Postmedia News reports, “Alberta’s new environment and water minister says long-awaited public discussions on a system for divvying up southern Alberta’s scarce water resources will be coming in 2012. The newly appointed Diana McQueen, who represents Drayton Valley-Calmar, said public consultations on water — and southern Alberta’s current market for buying and selling limited water licences — is one of the top priorities in the new portfolio. …McQueen said her department would release some educational documents on water next year to prompt discussion on water…”

“At a leader’s dinner in Medicine Hat, Alta., earlier this month, Alison Redford (Alberta’s new premier) suggested she doesn’t like the idea of going further down the path of putting a price on water, saying ‘it’s not the way I think we should go’. However, Redford added she wants an open conversation on the issue where Albertans make the decision as to how to proceed.”

“Those with an interest in Alberta’s water supplies have long been waiting for some kind of clarity. It was more than three years ago when long-serving former environment minister Rob Renner said that public consultations on re-vamping the province’s water allocation system would go ahead.”

“Water issues are especially charged in southern Alberta, where almost every river, lake and stream has been closed to new water licence requests since 2006. Since new licences are no longer readily available from the government, a market has sprung up with 60 licences bought and sold in the last five years.”

“The issue is intensified by debate over Alberta’s century-old ‘first-in-time, first-in-right’ water system, which gives the oldest water licence holders first dibs on supplies. Some of the oldest and most senior licence holders — and therefore those who wield the most water power — are irrigation districts for southern Alberta farmers, and the city of Calgary.”

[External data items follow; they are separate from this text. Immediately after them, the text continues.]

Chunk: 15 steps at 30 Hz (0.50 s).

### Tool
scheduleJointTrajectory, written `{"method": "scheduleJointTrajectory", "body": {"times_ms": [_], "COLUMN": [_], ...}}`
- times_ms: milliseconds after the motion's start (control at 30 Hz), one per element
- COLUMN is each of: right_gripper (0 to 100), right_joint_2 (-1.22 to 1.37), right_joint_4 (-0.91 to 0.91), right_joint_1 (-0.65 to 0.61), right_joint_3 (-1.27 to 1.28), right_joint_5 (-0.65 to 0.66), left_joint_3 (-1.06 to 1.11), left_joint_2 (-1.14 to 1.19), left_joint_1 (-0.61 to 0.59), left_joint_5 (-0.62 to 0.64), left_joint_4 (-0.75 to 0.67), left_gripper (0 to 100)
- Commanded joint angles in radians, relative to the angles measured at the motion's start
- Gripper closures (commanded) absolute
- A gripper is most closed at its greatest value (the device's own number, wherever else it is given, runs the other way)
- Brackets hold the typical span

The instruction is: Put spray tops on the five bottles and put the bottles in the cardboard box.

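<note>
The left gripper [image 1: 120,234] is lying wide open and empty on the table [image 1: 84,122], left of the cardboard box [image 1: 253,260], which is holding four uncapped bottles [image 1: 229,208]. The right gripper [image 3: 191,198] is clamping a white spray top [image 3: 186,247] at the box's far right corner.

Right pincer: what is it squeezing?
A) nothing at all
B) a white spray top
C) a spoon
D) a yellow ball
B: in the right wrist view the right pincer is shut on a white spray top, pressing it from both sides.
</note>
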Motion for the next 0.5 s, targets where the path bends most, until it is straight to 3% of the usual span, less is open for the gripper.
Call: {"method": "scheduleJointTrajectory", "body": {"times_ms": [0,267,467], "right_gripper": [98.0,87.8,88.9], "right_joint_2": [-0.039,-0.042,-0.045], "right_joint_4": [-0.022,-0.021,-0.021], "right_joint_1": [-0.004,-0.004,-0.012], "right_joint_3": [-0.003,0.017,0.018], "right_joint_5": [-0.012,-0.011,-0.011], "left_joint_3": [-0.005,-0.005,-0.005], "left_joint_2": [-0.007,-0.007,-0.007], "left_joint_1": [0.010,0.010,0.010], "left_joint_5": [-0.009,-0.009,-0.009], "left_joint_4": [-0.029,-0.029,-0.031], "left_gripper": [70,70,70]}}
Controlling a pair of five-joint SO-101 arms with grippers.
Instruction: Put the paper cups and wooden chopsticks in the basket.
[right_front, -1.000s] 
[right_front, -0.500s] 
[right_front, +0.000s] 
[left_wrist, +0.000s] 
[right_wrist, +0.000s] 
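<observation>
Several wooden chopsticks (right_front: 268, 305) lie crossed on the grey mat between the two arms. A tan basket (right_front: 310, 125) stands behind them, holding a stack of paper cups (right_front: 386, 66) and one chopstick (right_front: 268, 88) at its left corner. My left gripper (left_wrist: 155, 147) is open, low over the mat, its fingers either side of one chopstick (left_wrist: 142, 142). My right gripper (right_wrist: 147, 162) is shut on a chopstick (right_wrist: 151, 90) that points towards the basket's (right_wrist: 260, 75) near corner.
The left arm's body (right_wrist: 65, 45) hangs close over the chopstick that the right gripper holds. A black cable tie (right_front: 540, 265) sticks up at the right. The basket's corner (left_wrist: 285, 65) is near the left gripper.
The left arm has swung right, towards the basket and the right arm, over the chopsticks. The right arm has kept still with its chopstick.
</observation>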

“The issue of licences is further complicated by the continuing debate over pricing water itself — a dangerous commodification of a resource necessary for life to critics. To others, putting a price on H2O is a powerful incentive for conservation.”

“McQueen promised last week that Alberta’s water would never be sold beyond the province’s boundaries. ‘People want us to be very clear on regards whether we are going to sell our water to other jurisdictions’, the minister said. That issue surfaced this past May when the chairman of Nestle, a major player in the water bottling business, made comments that he was working with the Alberta government on a ‘water exchange’.”

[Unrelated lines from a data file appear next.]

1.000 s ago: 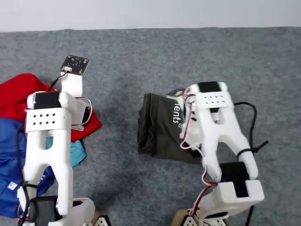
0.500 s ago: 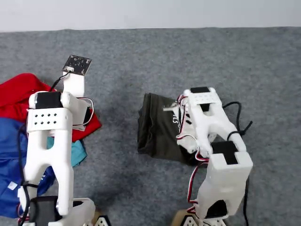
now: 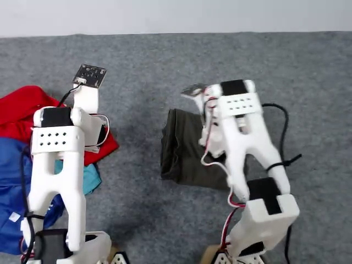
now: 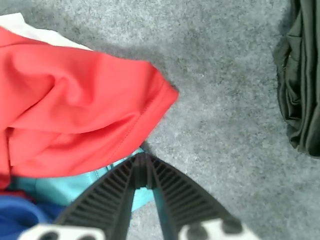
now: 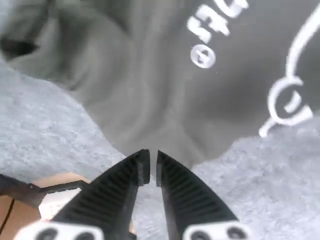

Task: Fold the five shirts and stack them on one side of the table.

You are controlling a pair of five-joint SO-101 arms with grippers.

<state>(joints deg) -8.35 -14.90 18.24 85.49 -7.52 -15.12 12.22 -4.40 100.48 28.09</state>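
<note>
Grey tabletop (image 3: pixel 137 71): 1 olive shirt (image 3: pixel 181 154), 3-shirt heap (image 3: pixel 15 129); L tool (image 4: pixel 145 169), R tool (image 5: pixel 150 165) both closed, empty.

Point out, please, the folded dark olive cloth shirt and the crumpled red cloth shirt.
folded dark olive cloth shirt (image 3: pixel 181 151), high view, creased fabric near its folded edge.
crumpled red cloth shirt (image 4: pixel 70 100), left wrist view, middle of its fabric.

Up high and fixed, looking steeply down over the grey table (image 3: pixel 143 60) from its near edge. Down on the left wrist, low and close, facing past the left gripper (image 4: pixel 146 162) onto the red shirt (image 4: pixel 75 105). On the right wrist, closer still, right over the dark shirt (image 5: pixel 150 85). Shared across all three: that dark shirt; between high and left wrist, the red one too.
</note>
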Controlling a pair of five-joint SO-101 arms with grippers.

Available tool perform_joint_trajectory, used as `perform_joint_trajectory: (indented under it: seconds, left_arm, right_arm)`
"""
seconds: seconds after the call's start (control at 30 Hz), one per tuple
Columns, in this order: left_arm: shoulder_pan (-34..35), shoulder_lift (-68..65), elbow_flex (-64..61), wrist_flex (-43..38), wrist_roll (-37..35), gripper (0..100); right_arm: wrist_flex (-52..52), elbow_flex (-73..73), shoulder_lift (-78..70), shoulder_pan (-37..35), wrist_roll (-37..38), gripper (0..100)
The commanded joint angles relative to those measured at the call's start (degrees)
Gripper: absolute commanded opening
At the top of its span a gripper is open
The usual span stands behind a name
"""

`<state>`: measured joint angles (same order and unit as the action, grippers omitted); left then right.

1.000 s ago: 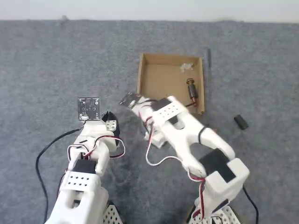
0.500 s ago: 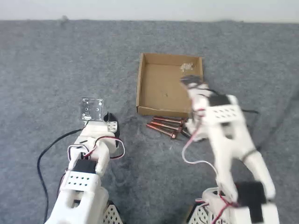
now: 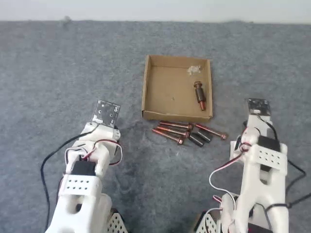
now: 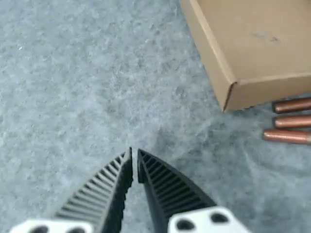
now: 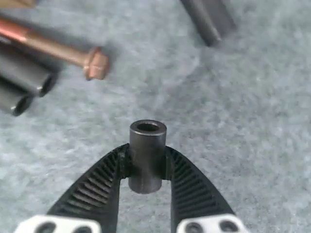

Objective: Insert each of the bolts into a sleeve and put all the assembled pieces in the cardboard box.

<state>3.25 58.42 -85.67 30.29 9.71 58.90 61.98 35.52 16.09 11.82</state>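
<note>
Right gripper (image 5: pixel 146 153) tight on one sleeve (image 5: pixel 147 141), left gripper (image 4: pixel 134 155) pressed together; four loose bolts (image 3: pixel 170 130).

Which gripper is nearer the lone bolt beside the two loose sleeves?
Right. The right gripper, holding a sleeve, sits close to the lone bolt; the left gripper is beyond the three other bolts, near the cardboard box corner.

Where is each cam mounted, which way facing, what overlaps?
High view: fixed above the carpeted table, looking down at the box and bolts; left arm and right arm show.
Left wrist view: on the left arm, looking past the left gripper, fingers shut, at table, box corner, bolt ends.
Right wrist view: on the right arm, looking past the right gripper, which holds a sleeve, toward loose sleeves.
Shared: high and left wrist views both show box and bolts.
</note>
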Motion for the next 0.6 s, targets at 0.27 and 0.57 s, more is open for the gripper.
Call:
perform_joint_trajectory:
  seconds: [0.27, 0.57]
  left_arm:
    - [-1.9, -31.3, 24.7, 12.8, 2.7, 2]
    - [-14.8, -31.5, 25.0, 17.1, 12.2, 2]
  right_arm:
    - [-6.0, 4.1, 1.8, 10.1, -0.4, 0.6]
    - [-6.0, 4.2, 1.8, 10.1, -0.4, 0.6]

As noted in a Council of Canadians campaign blog on October 21, the Medicine Hat News reported, “Albertans can expect to…speak themselves in the future about an idea to regulate, reallocate or market water leases, Premier Alison Redford told reporters following a party fundraiser in Medicine Hat on (Oct. 20).” Redford said, “Whether we move to market or not… it’s about what we do with respect to water for life and what we do with respect to a price on water. It’s not the way I think we should go, but it has to be part of what our new minister has to do with respect to consulting on this. There have been a lot of random comments on this. It’s something that I’m not supportive of, but it’s got to be a decision that we make as Albertans and quite frankly… I don’t think that we’ve had a full-fledged, open conversation about it.”